Jacob Blake's uncle, Justin Blake, told CNN that the family refused to meet with the president because he was a "racist".
President Trump is a racist who fuels racial tension. He has sparked racial tension since he was in the White House. Why should I, as Jacob's uncle, want to speak to him? Our focus is on Jacob and the healing of the community, ”he said.
He said Jacob Blake's father told him he was not interested in speaking to President Trump. His only concern right now is the well-being and justice of his son.
He said he hadn't spoken to Jacob Blake's mother about the matter.
Meanwhile, Democratic presidential candidate Joe Biden said he hoped to visit Wisconsin soon.
"I'll check it out now. We hope we can do that, ”he said during a layover in Pittsburgh on Monday.
In his speech that day, Biden followed up on Trump who called him a "toxic presence" and accused him of "inciting violence in our cities" and asking voters, "Do you really feel safer under Trump?" Biden also condemned rioting and looting, and urged Americans "to take action against violence – in whatever form it takes".
Wisconsin is a key battlefield state in the November elections.
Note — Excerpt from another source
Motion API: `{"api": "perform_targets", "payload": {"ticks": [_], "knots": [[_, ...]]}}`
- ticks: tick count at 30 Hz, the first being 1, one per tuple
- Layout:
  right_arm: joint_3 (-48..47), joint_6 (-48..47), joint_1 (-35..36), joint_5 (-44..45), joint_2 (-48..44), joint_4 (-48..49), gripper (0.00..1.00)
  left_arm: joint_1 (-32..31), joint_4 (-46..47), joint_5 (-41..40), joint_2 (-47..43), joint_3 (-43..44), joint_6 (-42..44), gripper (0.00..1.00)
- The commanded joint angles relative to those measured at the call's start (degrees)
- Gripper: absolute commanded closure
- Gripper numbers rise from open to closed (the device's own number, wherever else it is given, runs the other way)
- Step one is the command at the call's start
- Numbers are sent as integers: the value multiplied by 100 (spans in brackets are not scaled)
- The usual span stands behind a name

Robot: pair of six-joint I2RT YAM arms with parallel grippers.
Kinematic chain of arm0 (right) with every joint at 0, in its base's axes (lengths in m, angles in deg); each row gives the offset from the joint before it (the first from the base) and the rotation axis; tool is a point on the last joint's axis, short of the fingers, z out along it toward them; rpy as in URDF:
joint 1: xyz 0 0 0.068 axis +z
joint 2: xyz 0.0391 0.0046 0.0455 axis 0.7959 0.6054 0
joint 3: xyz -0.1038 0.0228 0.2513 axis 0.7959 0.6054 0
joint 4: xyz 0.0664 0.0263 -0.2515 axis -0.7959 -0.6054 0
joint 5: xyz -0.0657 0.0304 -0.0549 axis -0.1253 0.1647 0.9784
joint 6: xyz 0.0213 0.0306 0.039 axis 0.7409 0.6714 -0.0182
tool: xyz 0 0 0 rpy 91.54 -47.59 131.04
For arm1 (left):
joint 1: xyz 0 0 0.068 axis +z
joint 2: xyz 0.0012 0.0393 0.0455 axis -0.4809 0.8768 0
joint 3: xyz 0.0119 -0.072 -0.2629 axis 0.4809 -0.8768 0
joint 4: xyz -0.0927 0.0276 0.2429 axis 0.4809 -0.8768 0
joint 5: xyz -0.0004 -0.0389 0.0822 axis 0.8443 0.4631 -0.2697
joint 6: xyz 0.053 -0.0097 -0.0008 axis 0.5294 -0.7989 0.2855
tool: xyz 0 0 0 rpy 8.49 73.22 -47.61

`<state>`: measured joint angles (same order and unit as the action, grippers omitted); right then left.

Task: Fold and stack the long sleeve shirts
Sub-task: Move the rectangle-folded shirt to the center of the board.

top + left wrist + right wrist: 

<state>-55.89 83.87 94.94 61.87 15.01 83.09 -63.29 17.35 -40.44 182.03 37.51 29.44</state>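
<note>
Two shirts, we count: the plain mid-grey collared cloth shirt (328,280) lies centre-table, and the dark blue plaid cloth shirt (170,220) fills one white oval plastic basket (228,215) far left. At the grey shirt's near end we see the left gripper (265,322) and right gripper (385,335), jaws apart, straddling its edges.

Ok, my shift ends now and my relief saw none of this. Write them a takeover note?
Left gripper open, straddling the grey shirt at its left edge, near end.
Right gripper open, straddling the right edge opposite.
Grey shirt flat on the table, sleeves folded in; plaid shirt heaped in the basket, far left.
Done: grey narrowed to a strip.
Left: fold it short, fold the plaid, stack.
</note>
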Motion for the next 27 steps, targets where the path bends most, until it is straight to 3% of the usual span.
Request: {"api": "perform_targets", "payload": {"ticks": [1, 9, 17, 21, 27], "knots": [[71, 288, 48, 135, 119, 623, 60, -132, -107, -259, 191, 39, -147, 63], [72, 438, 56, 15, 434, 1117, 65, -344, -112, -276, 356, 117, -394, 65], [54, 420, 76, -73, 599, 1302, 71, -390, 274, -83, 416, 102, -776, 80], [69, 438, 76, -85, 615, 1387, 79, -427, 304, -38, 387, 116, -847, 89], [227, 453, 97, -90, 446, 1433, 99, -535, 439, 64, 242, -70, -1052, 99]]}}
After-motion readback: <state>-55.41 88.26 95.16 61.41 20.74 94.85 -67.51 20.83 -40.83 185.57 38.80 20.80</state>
Trump won it in 2016 with less than 1 point and both candidates want to see it in their column this fall.
Biden currently tops the state poll with 3.5 points on the RealClearPolitics poll average.
The Democrats were originally supposed to hold their national political convention in Wisconsin this summer – with Biden delivering his acceptance speech for the president's nomination there – but they made Congress a virtual event because of the coronavirus pandemic.